While many of us realize our personal insurance policies do not cover the value of our horse, many of us do not realize that commercial haulers are not required to have any specific amount of insurance to cover the value of the animals they are hauling. Many haulers do have insurance coverages for this purpose, but many of them do not. And of the ones who do carry the type of coverage which would pay an owner for the value of a horse which is injured or killed transit, most have very low coverages, as low as $1,000-$3,000 per head with a maximum per vehicle amount as well. If you are shipping a world champion cutting horse and it is killed in a collision, odds are that it was worth more than $3,000. Alternatively, if your world champion dressage horse is badly injured but not killed, odds are that the veterinary treatment costs will far exceed $3,000. There may be a few well insured haulers out there but, unfortunately, they are rarer than we would like, probably because good insurance coverage is cost prohibitive for them. The cheaper the cost of hauling, the less likely the hauler will have generous insurance coverage and the more likely they will have no coverage at all for your horse.
Even if your hauler has insurance which covers the loss of or injury to your horse, getting the insurance company to pay you for that loss or cost is not easy. You are then in the position of having to prove that the damage to or death of your horse was proximately caused by the covered person’s negligent actions or omissions. Proving this causation is easier said than done, especially when you are virtually never present when the injury or death occurs because the horse is usually alone with the hauler when it happens. I am reminded of a case where a client’s beautiful warmblood hunter filly prospect was being hauled from the west coast and the hauler cruelly left the filly on the trailer the first three days of the trip.
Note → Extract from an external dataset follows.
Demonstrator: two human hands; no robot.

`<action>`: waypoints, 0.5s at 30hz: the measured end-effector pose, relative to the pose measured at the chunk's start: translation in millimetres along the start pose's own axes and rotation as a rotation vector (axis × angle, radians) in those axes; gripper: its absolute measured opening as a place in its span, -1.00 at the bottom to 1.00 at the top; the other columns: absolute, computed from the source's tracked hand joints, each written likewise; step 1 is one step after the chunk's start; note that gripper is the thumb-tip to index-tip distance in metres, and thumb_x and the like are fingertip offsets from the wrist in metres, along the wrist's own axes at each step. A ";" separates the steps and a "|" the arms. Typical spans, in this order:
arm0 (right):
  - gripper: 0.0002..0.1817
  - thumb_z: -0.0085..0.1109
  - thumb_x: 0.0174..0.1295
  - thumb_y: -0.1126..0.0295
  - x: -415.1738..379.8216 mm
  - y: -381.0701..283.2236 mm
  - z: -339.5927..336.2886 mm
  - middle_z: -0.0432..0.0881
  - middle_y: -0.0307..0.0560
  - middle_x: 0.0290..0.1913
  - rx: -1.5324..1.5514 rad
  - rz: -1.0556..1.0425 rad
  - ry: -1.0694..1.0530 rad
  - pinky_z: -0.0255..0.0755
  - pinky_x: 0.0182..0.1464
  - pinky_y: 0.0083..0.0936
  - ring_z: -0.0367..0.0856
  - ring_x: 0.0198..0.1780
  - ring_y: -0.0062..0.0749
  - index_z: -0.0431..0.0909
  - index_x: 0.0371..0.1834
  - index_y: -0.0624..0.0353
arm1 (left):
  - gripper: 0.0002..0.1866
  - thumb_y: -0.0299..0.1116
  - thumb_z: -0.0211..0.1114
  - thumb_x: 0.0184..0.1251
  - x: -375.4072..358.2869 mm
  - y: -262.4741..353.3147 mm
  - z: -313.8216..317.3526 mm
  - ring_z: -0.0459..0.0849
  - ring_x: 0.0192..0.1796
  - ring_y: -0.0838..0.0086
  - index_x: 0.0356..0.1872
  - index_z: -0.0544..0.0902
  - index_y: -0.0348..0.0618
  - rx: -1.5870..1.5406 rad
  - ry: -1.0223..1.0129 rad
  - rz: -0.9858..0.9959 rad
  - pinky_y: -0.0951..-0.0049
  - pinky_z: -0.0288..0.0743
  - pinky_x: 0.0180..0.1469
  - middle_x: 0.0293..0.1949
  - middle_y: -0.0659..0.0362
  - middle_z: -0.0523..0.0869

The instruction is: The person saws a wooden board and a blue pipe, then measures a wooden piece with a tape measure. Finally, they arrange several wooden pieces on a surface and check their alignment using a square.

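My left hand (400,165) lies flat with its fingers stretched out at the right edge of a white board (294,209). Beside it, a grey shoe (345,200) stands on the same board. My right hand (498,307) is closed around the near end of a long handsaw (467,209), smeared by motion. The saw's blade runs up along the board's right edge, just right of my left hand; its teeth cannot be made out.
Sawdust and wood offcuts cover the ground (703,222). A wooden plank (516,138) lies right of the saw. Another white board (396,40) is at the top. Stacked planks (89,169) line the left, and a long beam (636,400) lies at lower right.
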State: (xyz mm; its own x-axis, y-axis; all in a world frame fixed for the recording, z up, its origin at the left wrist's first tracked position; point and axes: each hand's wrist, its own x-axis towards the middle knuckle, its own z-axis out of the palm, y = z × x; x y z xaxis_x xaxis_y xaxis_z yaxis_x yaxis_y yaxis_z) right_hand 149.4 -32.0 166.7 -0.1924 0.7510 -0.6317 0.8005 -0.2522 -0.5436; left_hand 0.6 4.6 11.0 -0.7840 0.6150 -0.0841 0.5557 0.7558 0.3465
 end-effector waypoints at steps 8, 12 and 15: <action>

He finally stopped at an equine layover facility on the east coast which happened to be owned by a veterinarian and, not surprisingly, the filly was three-legged lame when she came off the trailer. The veterinarian signed an affidavit attesting to the filly’s poor condition upon removal from the trailer and my client filed a claim with the hauler’s insurance company. The insurance company denied the claim because we could not prove to the company’s satisfaction that the injuries to the filly were caused by its insured hauler. Instead of going through the arduous process of filing a lawsuit and introducing evidence of the horse’s condition when it stepped on the trailer versus its condition when it stepped off, the client opted to drop the case when it discovered that even if it were successful in the lawsuit, the hauler had no personal or company assets (the truck and trailer both had large liens on them) and the limit of the hauler’s insurance coverage was only $3,000 per horse. After spending thousands on veterinary treatments, the client could not afford to pay lawyers to chase such a small sum of money and did not feel comfortable handling a small claims court action alone. In retrospect, of course they wish they had thought to insure the filly with major medical and mortality before she stepped foot on the trailer. If they had done so they would have been reimbursed for much of their expense.
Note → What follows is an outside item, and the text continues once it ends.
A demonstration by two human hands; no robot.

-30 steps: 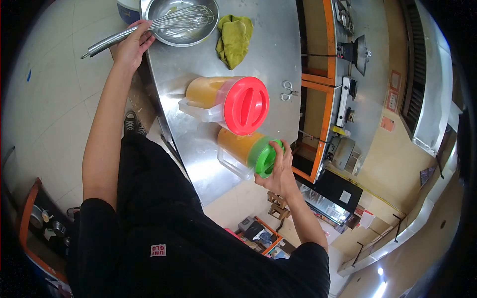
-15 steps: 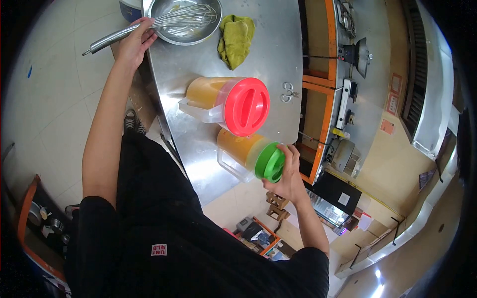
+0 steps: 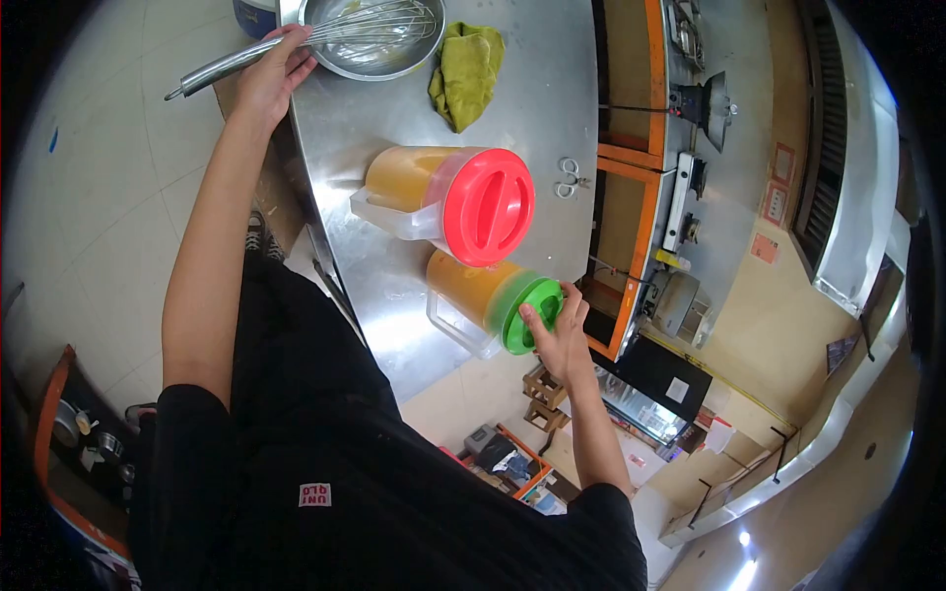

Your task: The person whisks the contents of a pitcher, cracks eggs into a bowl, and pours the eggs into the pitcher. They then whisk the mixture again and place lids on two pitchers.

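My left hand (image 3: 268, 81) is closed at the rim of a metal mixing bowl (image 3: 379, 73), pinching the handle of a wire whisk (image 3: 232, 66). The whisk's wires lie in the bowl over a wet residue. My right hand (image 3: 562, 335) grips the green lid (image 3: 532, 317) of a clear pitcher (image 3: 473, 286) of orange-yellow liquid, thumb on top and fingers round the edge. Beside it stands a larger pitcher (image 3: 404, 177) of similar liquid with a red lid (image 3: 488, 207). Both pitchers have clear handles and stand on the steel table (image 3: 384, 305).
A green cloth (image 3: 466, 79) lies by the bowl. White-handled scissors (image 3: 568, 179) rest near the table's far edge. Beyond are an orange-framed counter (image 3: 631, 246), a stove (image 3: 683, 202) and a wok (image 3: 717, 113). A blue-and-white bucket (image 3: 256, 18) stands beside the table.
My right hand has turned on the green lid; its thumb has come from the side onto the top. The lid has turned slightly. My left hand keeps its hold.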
What have we learned? If at all possible, to insure your horse with major medical and mortality for its full value before letting it step onto a trailer, whether your trailer or a third party’s trailer. If insurance is not an option for you for some reason, at least try to haul your horse yourself when you can (assuming you are an experienced, safe horse hauler) so that you have more control over the situation or be prepared to bear the loss of the horse’s value or the cost of the veterinary treatment in the event the horse is injured and survives. Make the choice today about what coverages you do or do not want so that you know what to expect in the event tragedy strikes.
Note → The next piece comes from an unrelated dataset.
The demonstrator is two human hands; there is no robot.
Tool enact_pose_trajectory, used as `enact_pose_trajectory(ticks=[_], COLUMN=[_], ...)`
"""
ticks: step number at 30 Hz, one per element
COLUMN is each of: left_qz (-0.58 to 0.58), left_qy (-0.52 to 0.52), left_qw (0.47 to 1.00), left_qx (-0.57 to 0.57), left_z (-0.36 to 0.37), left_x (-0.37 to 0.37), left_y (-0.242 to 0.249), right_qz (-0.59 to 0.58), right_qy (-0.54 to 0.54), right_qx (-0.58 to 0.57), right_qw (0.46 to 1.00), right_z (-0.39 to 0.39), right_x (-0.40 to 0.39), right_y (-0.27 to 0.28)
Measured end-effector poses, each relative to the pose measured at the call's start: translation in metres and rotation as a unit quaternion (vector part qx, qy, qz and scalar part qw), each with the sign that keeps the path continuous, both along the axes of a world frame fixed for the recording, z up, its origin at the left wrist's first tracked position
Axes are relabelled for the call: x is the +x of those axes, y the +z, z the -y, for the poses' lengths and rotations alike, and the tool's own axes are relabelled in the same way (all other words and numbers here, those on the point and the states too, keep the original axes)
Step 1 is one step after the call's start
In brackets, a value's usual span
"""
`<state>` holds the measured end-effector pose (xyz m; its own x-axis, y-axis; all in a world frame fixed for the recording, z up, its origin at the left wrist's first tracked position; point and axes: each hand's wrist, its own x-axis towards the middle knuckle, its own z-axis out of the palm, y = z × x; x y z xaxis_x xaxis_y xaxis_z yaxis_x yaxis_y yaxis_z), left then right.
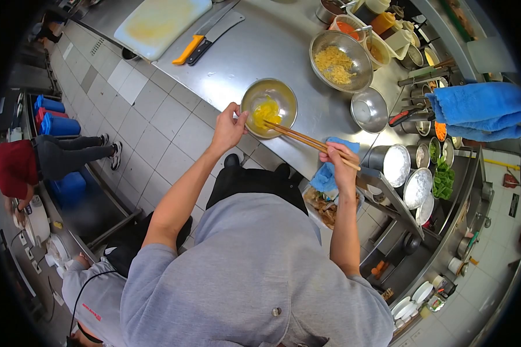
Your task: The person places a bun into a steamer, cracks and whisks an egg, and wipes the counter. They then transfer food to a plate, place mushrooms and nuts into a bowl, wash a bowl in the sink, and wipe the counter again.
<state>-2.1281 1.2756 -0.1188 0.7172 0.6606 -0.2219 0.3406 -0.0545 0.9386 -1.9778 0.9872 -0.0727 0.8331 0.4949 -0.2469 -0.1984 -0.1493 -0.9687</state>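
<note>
My left hand (230, 127) grips the rim of a metal mixing bowl (286, 95) at the front edge of the steel counter. Yellow beaten egg (265, 111) lies in the bottom of the bowl. In my right hand (340, 162) is a pair of long wooden chopsticks (304, 137), slanting down to the left with their tips in the egg. A larger perforated bowl (358, 49) with yellow noodle-like food (334, 65) stands farther back. To its front right is a smaller metal bowl (369, 110).
A cleaver (217, 36) and a knife lie beside a white cutting board (156, 26). Sauce containers line the back right. Blue cloths (480, 107) hang at the right. Two other people are at the left, one in a red shirt (11, 168).
</note>
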Motion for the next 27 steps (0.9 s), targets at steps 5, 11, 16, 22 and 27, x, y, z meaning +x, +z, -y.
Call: enact_pose_trajectory(ticks=[5,11,16,22,27], left_qz=[-0.005,-0.003,0.005,0.018,0.009], left_qy=[0.003,0.004,0.005,0.011,0.007], left_qw=[1.0,1.0,1.0,1.0,1.0], left_qx=[0.011,0.014,0.01,0.01,0.017], left_z=[0.002,0.003,0.005,0.006,0.008], left_x=[0.002,0.004,0.004,0.003,0.002], left_y=[0.004,0.005,0.003,0.001,0.004], right_qz=[-0.007,-0.009,-0.007,-0.005,-0.021], right_qy=[0.031,0.007,-0.013,-0.026,-0.017], right_qx=[0.002,0.013,0.014,0.025,0.014], right_qw=[0.999,1.0,1.0,0.999,1.0], right_z=[0.004,0.004,0.01,0.012,0.01], right_x=[-0.001,-0.004,-0.004,-0.004,-0.003], right_y=[0.002,0.006,0.0,-0.003,0.001])
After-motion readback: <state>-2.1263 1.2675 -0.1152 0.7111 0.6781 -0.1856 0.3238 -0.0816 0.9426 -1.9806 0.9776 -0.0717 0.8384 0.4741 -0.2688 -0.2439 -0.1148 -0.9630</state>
If you get into a bind and need assistance or just want to ask some questions to avoid getting in a bind, feel free to email me at firstname.lastname@example.org. I often will answer a short and simple question for free if I have time and know the answer off the top of my head! If you don’t hear back from me quickly, it’s not because I don’t love you or think you have a great question or because I don’t know the answer (usually), I’m probably just really busy and haven’t had a chance to email back. And you can always buy the first hour of my time for $250 (my usual hourly rate for 2014 is $350). Lots of folks will save up all their equine (and some corporate or real estate) legal questions and short documents and sit with me for an hour and we will do as much as we can during that hour and it’s only $250. You can check out my Twitter feed @nchorselawyer as well as our firm’s Equine Law Group web page at http://www.rl-law.com/equine if you’re interested, and yes, in addition to providing what I hope are interesting and informative stories, this blog and the Twitter feed referenced above are also (in one way or another, I guess) an advertisement for legal services.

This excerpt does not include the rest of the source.